* _EXERCISE PROMPT_
State how many lines of the listing below include the word "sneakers". Give only the number.

* _RECORDS TO PROCESS_
____

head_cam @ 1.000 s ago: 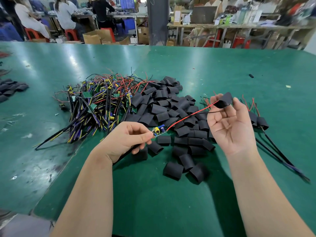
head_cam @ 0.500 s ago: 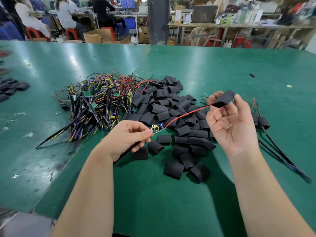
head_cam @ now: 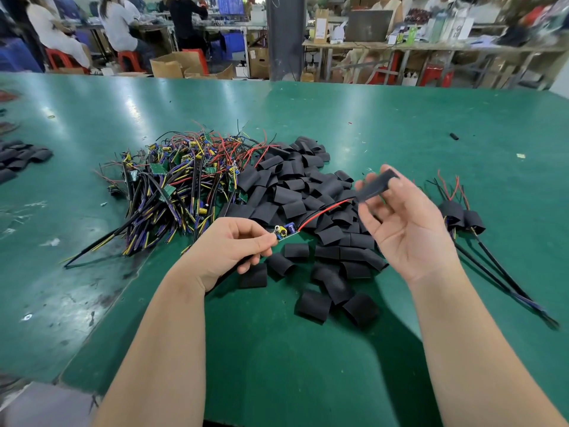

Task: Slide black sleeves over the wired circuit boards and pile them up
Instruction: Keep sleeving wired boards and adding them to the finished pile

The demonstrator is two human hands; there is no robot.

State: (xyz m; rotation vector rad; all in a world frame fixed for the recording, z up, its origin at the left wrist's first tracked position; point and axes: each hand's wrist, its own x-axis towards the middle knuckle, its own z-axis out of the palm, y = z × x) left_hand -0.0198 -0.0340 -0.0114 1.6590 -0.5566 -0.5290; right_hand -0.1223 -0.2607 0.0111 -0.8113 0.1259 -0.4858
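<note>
My left hand (head_cam: 229, 249) pinches a small circuit board (head_cam: 284, 232) with yellow and blue parts; its black cable runs back under my palm. A red wire (head_cam: 321, 213) and a black one lead from the board up into a flat black sleeve (head_cam: 375, 185), which my right hand (head_cam: 405, 224) pinches between thumb and fingertips, palm up. A heap of loose black sleeves (head_cam: 303, 204) lies on the green table (head_cam: 277, 349) under both hands. Left of the heap sits a tangle of unsleeved wired boards (head_cam: 172, 192). Three sleeved boards (head_cam: 462, 215) lie at the right with long black cables.
More black sleeves (head_cam: 18, 157) lie at the table's left edge. A small black bit (head_cam: 454, 136) and a pale scrap (head_cam: 520, 155) sit on the far right of the table. People sit at workbenches beyond the far edge, with cardboard boxes and red stools.
The sleeve has slid down the wires toward the board as my right hand moved left and lower. The board in my left hand has tilted slightly upward.
</note>
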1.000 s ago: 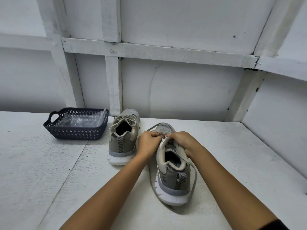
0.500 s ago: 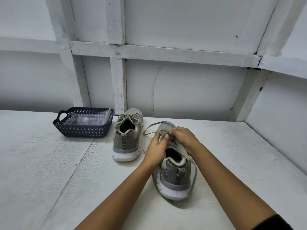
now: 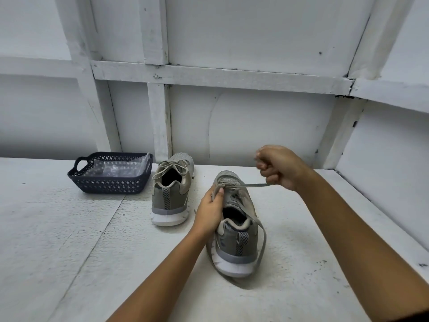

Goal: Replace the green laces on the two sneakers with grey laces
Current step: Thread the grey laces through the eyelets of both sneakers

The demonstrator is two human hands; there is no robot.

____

* _EXERCISE RESULT_
2